*** Recorded data ***

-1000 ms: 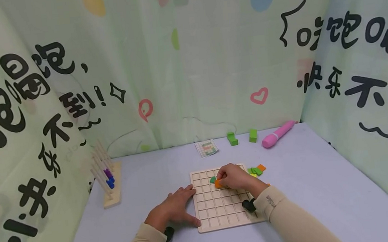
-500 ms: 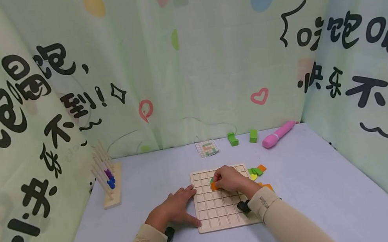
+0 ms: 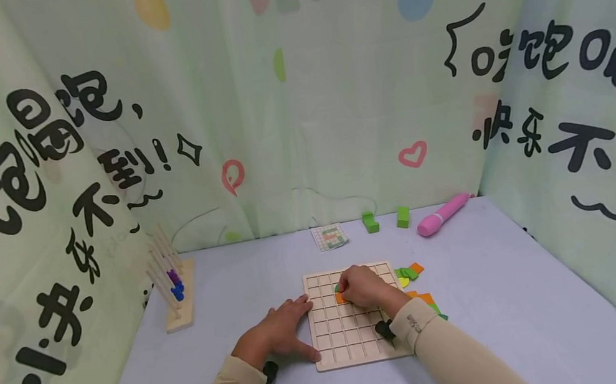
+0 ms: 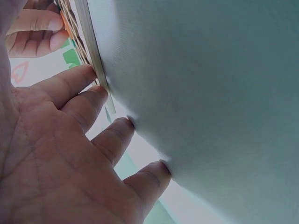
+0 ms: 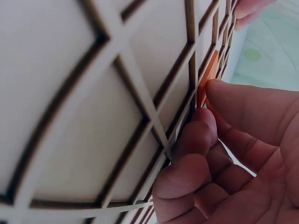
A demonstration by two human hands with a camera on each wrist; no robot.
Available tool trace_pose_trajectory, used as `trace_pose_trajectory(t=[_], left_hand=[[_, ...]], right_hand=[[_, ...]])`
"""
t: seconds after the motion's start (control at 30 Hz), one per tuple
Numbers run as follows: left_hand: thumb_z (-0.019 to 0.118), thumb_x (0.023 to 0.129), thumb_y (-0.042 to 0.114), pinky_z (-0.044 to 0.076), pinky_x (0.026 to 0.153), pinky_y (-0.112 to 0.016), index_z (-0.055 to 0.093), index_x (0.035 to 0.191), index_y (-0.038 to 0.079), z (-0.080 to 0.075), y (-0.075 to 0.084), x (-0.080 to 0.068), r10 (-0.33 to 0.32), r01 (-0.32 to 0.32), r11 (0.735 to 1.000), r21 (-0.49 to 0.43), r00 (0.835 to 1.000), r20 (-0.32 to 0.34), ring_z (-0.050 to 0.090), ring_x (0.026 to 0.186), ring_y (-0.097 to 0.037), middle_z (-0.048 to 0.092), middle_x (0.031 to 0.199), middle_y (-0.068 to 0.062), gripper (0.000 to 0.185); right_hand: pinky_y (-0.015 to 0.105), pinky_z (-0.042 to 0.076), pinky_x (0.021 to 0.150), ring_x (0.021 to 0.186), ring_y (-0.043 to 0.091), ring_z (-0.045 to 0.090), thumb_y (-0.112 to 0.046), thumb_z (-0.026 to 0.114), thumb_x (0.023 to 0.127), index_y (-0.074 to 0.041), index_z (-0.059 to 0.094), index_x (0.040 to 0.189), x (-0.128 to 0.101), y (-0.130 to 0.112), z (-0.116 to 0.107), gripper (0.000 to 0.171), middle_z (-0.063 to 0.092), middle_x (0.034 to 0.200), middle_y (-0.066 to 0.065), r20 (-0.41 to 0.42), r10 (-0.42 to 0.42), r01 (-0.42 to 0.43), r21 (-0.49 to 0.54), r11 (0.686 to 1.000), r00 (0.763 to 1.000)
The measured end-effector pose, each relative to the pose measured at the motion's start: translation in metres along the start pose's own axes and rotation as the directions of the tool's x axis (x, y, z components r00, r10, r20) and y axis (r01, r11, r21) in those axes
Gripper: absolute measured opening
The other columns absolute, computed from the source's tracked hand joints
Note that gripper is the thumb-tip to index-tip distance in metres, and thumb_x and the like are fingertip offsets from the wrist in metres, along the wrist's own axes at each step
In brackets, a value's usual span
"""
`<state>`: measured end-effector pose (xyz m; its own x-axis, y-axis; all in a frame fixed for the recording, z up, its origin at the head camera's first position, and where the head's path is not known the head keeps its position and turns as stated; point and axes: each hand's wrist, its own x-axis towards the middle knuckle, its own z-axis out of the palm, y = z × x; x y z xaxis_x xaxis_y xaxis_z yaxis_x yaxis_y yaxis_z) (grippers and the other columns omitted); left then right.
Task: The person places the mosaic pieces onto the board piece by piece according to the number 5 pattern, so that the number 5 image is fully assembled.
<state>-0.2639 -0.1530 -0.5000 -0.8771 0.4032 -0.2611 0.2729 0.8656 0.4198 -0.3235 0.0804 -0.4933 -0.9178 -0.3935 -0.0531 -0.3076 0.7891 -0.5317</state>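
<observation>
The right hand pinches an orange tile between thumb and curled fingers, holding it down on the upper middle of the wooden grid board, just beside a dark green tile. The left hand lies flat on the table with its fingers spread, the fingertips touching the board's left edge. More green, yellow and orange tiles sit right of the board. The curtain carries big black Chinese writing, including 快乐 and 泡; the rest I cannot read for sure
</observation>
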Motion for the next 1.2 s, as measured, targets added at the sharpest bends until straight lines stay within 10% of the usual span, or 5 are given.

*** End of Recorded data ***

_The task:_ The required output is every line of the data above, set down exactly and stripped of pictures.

_Answer to the exercise:_
-1000 ms: 
-500 ms: 
+0 ms: 
+0 ms: 
+0 ms: 
A demonstration by two human hands with a camera on each wrist; no robot.
Available tool trace_pose_trajectory, used as `trace_pose_trajectory(t=[_], left_hand=[[_, ...]], right_hand=[[_, ...]])`
"""
t: seconds after the motion's start (control at 30 Hz), one per tuple
Numbers run as follows: left_hand: thumb_z (-0.019 to 0.118), thumb_x (0.023 to 0.129), thumb_y (-0.042 to 0.114), pinky_z (-0.044 to 0.076), pinky_x (0.026 to 0.153), pinky_y (-0.112 to 0.016), index_z (-0.055 to 0.093), index_x (0.035 to 0.191), index_y (-0.038 to 0.079), z (-0.080 to 0.075), y (-0.075 to 0.084), x (-0.080 to 0.068), r10 (-0.33 to 0.32), r01 (-0.32 to 0.32), r11 (0.735 to 1.000), r21 (-0.49 to 0.43), r00 (0.835 to 1.000), r20 (-0.32 to 0.34), ring_z (-0.050 to 0.090), ring_x (0.026 to 0.186), ring_y (-0.097 to 0.037), middle_z (-0.048 to 0.092), middle_x (0.031 to 0.199), middle_y (-0.068 to 0.062), gripper (0.000 to 0.185); right_hand: pinky_y (-0.015 to 0.105), pinky_z (-0.042 to 0.076), pinky_x (0.021 to 0.150), ring_x (0.021 to 0.186), ring_y (-0.043 to 0.091), ring_z (-0.045 to 0.090), thumb_y (-0.112 to 0.046), thumb_z (-0.026 to 0.114), thumb_x (0.023 to 0.127), index_y (-0.074 to 0.041), index_z (-0.059 to 0.094), index_x (0.040 to 0.189), x (-0.128 to 0.101), y (-0.130 to 0.112), z (-0.116 to 0.107), gripper (0.000 to 0.171), middle_z (-0.063 to 0.092), middle_x (0.034 to 0.200), middle_y (-0.066 to 0.065), r20 (-0.41 to 0.42), r10 (-0.42 to 0.42), r01 (-0.42 to 0.43), r21 (-0.49 to 0.54), r11 (0.686 to 1.000), r00 (0.763 to 1.000)
The measured end-effector pose, each relative to the pose measured at the motion's start: translation in metres along the start pose's own axes and rotation as the directions of the tool's x axis (x, y, z components r00, r10, r20) and y axis (r01, r11, r21) in those axes
Gripper: absolute measured opening
The other columns absolute, computed from the source's tracked hand joints
Note that gripper is the thumb-tip to index-tip distance in metres, and thumb_x and the like are fingertip offsets from the wrist in metres, along the wrist's own axes at each step
In brackets, a value's usual span
"""
`<state>`: measured end-effector pose (xyz m; its own x-axis, y-axis; all in a frame fixed for the recording, z up, its origin at the head camera's first position, and where the head's path is not known the head keeps its position and turns as stated; point and axes: each hand's wrist, its own x-axis towards the middle knuckle, its own z-axis out of the palm, y = z × x; x y z xaxis_x xaxis_y xaxis_z yaxis_x yaxis_y yaxis_z) (grippers and the other columns omitted); left then right.
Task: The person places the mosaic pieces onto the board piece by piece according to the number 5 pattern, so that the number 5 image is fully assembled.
<state>-0.2639 -0.1530 -0.5000 -0.8771 0.4032 -0.2611 0.2729 0.8656 0.4198 -0.3235 0.0804 -0.4933 -0.9178 -0.3935 -0.0531 -0.3076 0.7891 -0.5317</state>
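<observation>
The right hand pinches an orange tile between thumb and curled fingers, holding it down on the upper middle of the wooden grid board, just beside a dark green tile. The left hand lies flat on the table with its fingers spread, the fingertips touching the board's left edge. More green, yellow and orange tiles sit right of the board. The curtain carries big black Chinese writing, including 快乐 and 泡; the rest I cannot read for sure
</observation>
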Motion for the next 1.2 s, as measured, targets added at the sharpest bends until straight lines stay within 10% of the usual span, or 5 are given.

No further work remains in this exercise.